## Exercise directions:
Using the records below, write out again exactly the lines that begin at the line containing "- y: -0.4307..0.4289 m" and end at the line containing "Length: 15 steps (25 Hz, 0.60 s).", and no other lines.

Given records below:

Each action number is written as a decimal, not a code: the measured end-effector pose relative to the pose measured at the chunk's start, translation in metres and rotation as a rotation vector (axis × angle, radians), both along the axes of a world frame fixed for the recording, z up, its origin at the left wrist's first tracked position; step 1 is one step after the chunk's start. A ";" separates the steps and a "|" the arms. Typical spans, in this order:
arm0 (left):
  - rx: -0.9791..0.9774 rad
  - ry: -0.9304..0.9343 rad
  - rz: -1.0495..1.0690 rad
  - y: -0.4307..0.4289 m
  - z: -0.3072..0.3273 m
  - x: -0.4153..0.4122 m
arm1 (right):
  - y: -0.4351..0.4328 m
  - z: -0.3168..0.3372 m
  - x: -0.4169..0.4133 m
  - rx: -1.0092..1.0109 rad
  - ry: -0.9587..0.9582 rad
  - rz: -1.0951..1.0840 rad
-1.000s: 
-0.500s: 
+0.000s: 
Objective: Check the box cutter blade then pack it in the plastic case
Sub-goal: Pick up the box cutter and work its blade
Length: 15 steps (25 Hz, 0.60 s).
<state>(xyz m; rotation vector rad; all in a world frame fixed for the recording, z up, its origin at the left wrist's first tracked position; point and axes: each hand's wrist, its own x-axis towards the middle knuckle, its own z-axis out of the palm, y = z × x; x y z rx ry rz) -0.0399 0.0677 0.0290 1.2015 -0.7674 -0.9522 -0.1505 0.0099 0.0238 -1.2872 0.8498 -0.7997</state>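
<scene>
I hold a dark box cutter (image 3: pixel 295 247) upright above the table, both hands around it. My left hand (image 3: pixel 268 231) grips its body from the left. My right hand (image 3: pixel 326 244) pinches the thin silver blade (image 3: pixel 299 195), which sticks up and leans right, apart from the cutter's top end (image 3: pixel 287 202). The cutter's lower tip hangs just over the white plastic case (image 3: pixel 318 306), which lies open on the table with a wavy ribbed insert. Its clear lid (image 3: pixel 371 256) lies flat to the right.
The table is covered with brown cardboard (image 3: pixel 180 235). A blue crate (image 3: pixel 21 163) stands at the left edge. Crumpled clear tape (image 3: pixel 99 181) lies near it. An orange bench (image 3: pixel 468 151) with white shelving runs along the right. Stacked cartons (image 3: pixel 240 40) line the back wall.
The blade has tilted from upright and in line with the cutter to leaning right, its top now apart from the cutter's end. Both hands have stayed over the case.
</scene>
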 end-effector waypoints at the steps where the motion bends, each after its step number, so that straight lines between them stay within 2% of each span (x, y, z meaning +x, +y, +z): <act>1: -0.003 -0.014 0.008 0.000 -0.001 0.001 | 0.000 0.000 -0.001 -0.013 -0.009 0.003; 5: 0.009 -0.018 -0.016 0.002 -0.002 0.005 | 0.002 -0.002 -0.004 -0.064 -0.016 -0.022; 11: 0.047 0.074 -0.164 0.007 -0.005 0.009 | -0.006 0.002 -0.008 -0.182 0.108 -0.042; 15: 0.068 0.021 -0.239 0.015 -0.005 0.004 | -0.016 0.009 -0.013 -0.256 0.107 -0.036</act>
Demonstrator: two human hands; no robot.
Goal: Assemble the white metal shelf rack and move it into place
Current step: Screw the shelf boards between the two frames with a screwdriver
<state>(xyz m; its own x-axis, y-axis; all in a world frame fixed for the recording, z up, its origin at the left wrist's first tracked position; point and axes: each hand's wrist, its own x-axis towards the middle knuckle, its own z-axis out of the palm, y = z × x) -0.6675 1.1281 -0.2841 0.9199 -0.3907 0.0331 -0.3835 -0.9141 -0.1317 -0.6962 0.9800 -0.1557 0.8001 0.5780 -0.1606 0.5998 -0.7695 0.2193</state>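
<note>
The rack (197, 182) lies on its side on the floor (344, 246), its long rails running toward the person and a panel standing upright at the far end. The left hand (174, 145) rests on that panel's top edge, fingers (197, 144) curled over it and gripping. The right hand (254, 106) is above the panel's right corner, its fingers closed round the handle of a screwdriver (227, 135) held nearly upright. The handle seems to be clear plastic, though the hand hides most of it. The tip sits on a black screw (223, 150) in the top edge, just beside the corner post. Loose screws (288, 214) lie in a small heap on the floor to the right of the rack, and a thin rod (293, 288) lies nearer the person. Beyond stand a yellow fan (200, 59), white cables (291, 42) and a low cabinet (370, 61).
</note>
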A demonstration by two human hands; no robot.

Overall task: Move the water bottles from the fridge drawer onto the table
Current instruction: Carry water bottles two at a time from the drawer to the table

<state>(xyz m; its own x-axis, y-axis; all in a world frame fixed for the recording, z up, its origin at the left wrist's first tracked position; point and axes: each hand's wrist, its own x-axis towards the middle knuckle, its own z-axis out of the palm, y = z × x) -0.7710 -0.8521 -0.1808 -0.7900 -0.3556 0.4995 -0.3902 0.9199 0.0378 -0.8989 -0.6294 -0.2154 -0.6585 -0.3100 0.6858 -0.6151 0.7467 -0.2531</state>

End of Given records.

## The completed task:
  - y: -0.4307..0.4289 m
  - z: -0.3072..0.3273 m
  - x: -0.4153..0.4122 m
arm1 (right):
  - y: -0.4351..0.4328 m
  - z: -0.3168..0.3372 m
  - x: -0.4169..0.4133 m
  - rx: -1.0092..1.0109 rad
  - ry: -0.9587..0.9582 rad
  - rz: -1.0951..1.0840 rad
-1.000s: 
-0.500s: 
+0.000s: 
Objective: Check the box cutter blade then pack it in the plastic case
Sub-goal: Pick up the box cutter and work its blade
Length: 15 steps (25 Hz, 0.60 s).

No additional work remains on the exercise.